Предоставляя право выбора Эхуани, Измай не слишком удивился, когда она предпочла самый удобный путь. Даже среди асилов эта кобыла отличалась умом. Углубившись в мысли о костяном царе, Измай почти не обращал внимания на окружающий мир, на землю под копытами своей лошади и высоко летящего над головой Дракона Солнца Акари – который и правда находился теперь слишком высоко. Для выбранного пути было уже поздновато. Но сворачивать Измай не стал. В его седельной сумке имелся фонарь Чар и пеммикан из тарбока и козла, а также мехи с водой, которых хватит на несколько дней. На радость Эхуани, в терновом оазисе должно быть вдоволь воды и травы…
…И Измаю снова хотелось увидеть Чар.
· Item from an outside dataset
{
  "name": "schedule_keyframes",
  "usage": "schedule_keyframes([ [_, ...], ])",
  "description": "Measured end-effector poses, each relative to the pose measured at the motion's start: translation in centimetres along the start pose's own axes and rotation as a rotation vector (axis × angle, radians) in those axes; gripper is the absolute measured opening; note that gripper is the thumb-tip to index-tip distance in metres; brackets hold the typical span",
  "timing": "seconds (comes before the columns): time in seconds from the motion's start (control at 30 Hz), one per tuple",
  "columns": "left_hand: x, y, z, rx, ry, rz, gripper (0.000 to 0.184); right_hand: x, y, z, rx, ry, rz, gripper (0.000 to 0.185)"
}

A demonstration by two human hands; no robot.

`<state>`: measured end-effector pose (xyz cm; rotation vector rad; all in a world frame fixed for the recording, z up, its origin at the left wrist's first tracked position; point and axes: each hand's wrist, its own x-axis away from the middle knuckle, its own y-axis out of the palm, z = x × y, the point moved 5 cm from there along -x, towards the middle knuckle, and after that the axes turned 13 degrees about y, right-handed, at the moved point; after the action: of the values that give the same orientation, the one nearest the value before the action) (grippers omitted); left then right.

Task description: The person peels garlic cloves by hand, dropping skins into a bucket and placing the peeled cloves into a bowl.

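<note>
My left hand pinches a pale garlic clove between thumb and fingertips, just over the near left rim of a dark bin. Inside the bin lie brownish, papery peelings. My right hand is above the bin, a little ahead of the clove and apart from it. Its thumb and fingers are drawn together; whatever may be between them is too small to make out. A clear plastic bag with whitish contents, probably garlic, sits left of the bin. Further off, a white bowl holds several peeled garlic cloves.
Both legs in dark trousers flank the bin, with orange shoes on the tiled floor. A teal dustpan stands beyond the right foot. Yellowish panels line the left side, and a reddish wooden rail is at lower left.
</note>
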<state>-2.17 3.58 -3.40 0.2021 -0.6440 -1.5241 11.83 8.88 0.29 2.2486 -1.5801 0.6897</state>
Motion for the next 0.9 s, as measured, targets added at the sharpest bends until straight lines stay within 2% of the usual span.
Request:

Она была еще ребенком, но в его глазах уже стала добрейшим и мудрейшим человеком из всех, кого он знал. Правда, она не имела ничего общего с женщинами его семьи, яркоглазыми, острыми на язык, с быстрыми крепкими пальцами; не походила она и на Сулейму, горячую и шумную, как походный костер шариба. Чар была спокойной и вдумчивой, как скрытый водоем, способный утешить и поддержать даже опаленное солнцем сердце потерянного мальчишки.
Смерть шагала за Измаем по пятам. Когда до них дошли печальные известия, настроение Рухайи сделалось таким же черным, как его собственное. Посланник был зееравашани, и его стройная золотистая кошка на полтора дня увела Рухайю от людей. Когда они вернулись, зеленые глаза вашаи гонца светились негодованием. Она бросила на Измая исполненный ненависти взгляд, и он невольно попятился. У Рухайи было порвано ухо и поцарапана морда – когти прошли в опасной близости от глаза, а глубокие борозды со следами укусов покрывали ее тело до мягкого кончика хвоста.
Измай на время позабыл о собственном горе и стал заботиться о ней, и Рухайя позволила ему вымыть, обработать и зашить ее раны, но когда он спросил, что случилось, ответила лишь, что Параджа была зла на нее. Он не стал на нее давить.
В скором времени Эхуани начала прижимать уши и махать хвостом. Когда они добрались до оазиса, она стала задирать голову, угрожая выбросить Измая из седла. Эта лошадка не привыкла так долго нести на себе всадника, и ей давно пора было ужинать. Дракон Солнца Акари распростер свои крылья над широким и прекрасным днем, но Измай чувствовал, что зрение его затуманилось по краям, точно он смотрел на мир со дна темного зловонного мешка и кто-то быстро завязывал сверху веревку.
Я поставлю палатку здесь, – сообщил он Рухайе и отпустил Эхуани пастись.
Проверь, пожалуйста, нет ли поблизости крупных хищников.
Измай подумал о костяном царе, но вслух этого не произнес.
Здесь нет хищников, кроме нас. Глупый человек, – подумала Рухайя, но вслух не сказала. – Пойду найду кого-нибудь и прикончу. – Она махнула хвостом и исчезла.